1. A factor setting device comprising:
a factor setting part that sets a suppression factor that indicates a degree of suppressing a Kth power of an amplitude of a noise component at each frequency thereof from a Kth power of an amplitude of an audio signal at each frequency thereof, where the exponent K is a positive value; and
an index setting part that sets the exponent K,
wherein the factor setting part sets the suppression factor variably according to the exponent K set by the index setting part.
2. The factor setting device according to claim 1, wherein the factor setting part sets the suppression factor to a smaller value as the exponent K set by the index setting part decreases.
3. The factor setting device according to claim 1, further comprising:
a noise reduction rate setting part that sets a target value of a noise reduction rate of the noise component; and
a parameter setting part that calculates, from the audio signal, a shape parameter of a probability distribution approximating a magnitude distribution of the audio signal,
wherein the factor setting part sets the suppression factor according to the exponent K set by the index setting part, the target value of the noise reduction rate set by the noise reduction rate setting part, and the shape parameter calculated by the parameter setting part.
4. The factor setting device according to claim 3, wherein the parameter setting part calculates the shape parameter of the probability distribution approximating the magnitude distribution of the audio signal, the shape parameter representing Gaussianity of the noise components, and wherein the factor setting part sets the suppression factor to a smaller value as the Gaussianity of the noise components increases.
5. The factor setting device according to claim 3, wherein the factor setting part sets the suppression factor to a smaller value as the shape parameter increases.
6. The factor setting device according to claim 3, wherein the factor setting part sets the suppression factor to a greater value as the target value of the noise reduction rate of the noise component increases.
7. The factor setting device according to claim 1, wherein the index setting part sets the exponent K to a value less than 0.1.
8. The factor setting device according to claim 1, further comprising an arithmetic processor, wherein the index setting part sets the exponent K to a minimum value allowable by calculation performance of the arithmetic processor.

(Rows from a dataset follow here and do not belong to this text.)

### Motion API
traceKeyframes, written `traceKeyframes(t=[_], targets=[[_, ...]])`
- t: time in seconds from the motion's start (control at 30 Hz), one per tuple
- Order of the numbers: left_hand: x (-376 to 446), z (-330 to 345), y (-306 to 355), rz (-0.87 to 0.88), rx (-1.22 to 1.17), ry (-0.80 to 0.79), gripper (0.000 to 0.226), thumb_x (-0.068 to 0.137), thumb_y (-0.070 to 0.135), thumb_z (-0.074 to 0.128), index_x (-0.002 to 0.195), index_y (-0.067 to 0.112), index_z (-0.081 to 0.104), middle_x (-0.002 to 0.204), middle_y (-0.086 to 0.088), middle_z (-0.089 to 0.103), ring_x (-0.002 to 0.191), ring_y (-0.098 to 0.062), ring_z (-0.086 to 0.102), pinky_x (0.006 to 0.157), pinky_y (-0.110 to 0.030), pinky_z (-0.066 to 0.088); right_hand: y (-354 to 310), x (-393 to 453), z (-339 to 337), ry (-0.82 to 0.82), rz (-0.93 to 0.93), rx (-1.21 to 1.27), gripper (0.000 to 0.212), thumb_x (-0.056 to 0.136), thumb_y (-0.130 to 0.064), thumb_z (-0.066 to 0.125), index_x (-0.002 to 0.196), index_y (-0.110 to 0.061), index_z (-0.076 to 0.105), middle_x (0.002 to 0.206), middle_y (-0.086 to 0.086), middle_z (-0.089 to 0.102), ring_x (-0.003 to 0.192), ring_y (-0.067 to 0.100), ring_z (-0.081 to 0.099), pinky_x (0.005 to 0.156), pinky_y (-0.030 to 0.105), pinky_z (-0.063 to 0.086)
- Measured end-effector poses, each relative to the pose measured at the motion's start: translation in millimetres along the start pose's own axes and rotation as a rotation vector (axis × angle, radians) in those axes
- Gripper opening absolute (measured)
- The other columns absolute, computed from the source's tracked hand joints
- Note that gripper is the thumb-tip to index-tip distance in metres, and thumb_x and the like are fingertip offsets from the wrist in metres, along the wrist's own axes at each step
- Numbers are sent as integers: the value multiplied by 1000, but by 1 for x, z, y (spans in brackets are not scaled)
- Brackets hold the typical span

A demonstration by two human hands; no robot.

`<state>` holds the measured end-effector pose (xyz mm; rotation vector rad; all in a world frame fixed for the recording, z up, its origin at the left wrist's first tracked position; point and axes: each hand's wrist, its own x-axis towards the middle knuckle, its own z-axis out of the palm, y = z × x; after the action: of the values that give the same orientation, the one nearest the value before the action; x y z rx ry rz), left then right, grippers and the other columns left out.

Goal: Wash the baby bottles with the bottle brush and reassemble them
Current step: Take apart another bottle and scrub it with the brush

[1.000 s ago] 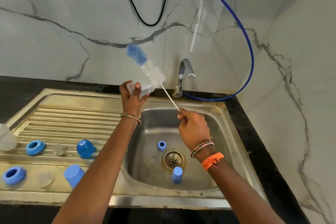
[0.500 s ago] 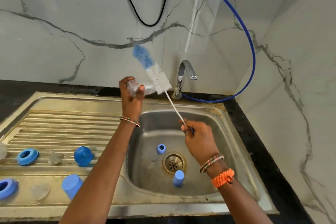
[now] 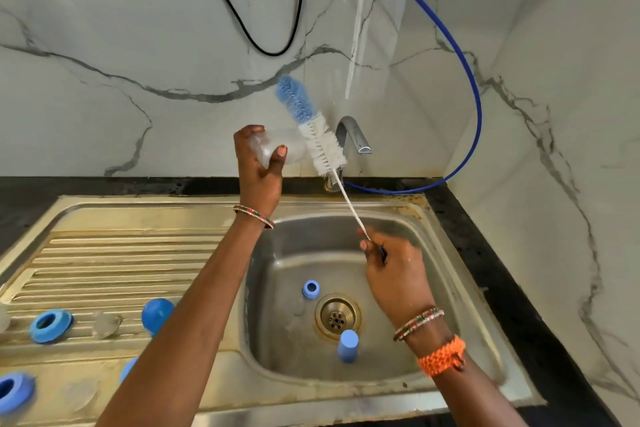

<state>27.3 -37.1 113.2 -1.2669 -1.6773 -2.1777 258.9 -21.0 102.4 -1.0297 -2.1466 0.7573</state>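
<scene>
Left hand [image 3: 258, 177] grips clear baby bottle [image 3: 277, 149] raised over the sink [image 3: 450, 253]. Right hand [image 3: 394, 270] pinches bottle brush [image 3: 313, 128] wire handle; bristle head outside bottle, just right of it, by the tap [image 3: 353, 135]. Blue caps [image 3: 347, 345] in the basin.

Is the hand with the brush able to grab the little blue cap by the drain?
Probably not yet. The right hand hovers above the basin with nothing between it and the blue cap, but its fingers are pinching the bottle brush handle. It would need to let go first.
</scene>
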Motion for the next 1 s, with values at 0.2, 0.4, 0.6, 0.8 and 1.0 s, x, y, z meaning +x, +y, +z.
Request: traceKeyframes(t=[0.2,0.4,0.6,0.8,1.0], targets=[[-9,14,-3,14,14,-69,44,84,29,58,116,7,39,112,-4,43,105,-20,46,94,-28,42,9,30,7,18,14,-36,22,92,-15,54,106,-22,69,94,5,68,85,24,64,78,43,55],[1,2,-9,-113,-10,27,37,80,38,60,109,28,39,108,8,43,103,-22,47,90,-55,46,21,-2,10,-27,10,-67,21,92,-18,54,108,-19,69,84,8,68,78,27,63,72,42,54],[-30,22,4,-122,82,-142,48,83,18,63,117,-8,41,114,-17,42,105,-22,45,85,-5,38,18,31,13,-1,-23,-135,21,92,-15,51,104,-18,67,90,11,66,83,31,63,76,45,53],[-12,4,-9,-398,-17,146,41,77,38,65,106,29,39,116,-8,41,113,-32,49,93,-52,48,22,-27,17,-37,22,-169,29,94,-17,50,119,-20,64,91,15,70,84,38,64,72,43,53],[-23,28,5,-719,-168,135,41,82,24,68,105,23,34,129,-15,39,113,-33,50,88,-51,52,15,12,25,24,-19,-287,29,96,-15,45,120,-20,60,91,15,67,85,38,63,72,42,52]])
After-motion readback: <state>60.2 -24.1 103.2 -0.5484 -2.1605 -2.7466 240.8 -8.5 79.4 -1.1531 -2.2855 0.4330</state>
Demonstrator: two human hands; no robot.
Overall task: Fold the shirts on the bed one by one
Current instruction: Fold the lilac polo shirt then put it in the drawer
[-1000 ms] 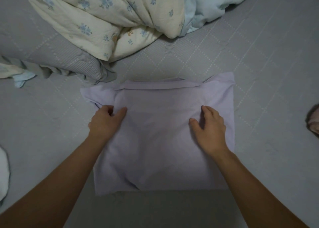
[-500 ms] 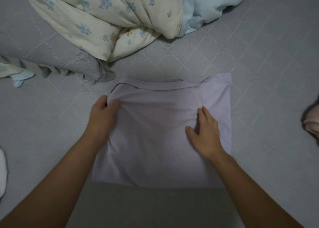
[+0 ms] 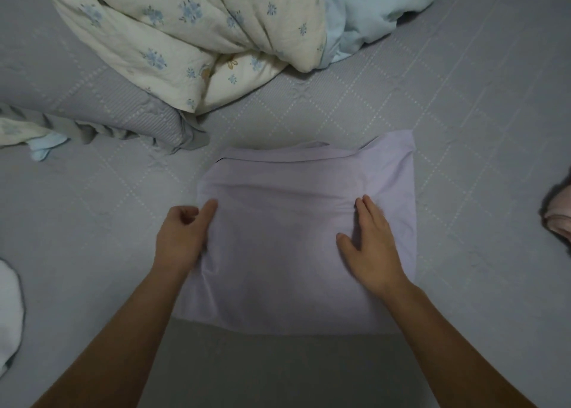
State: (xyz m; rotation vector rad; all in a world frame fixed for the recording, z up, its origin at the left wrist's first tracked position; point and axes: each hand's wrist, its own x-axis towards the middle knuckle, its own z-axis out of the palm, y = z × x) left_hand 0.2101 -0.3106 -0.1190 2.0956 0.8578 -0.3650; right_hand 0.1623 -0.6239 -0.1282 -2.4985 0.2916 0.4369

9. A noise suppression apparatus comprising:
an index setting part that sets an exponent K that is a positive value;
a factor setting part that sets a suppression factor variably according to the exponent K; and
a noise suppression part that generates an audio signal from which a noise component is suppressed through noise suppression process of suppressing a Kth power of an amplitude of the noise component at each frequency thereof in a Kth power of an amplitude of the audio signal at each frequency thereof to a degree determined according to the suppression factor set by the factor setting part.
10. The noise suppression apparatus according to claim 9, wherein the factor setting part sets the suppression factor to a smaller value as the exponent K set by the index setting part decreases.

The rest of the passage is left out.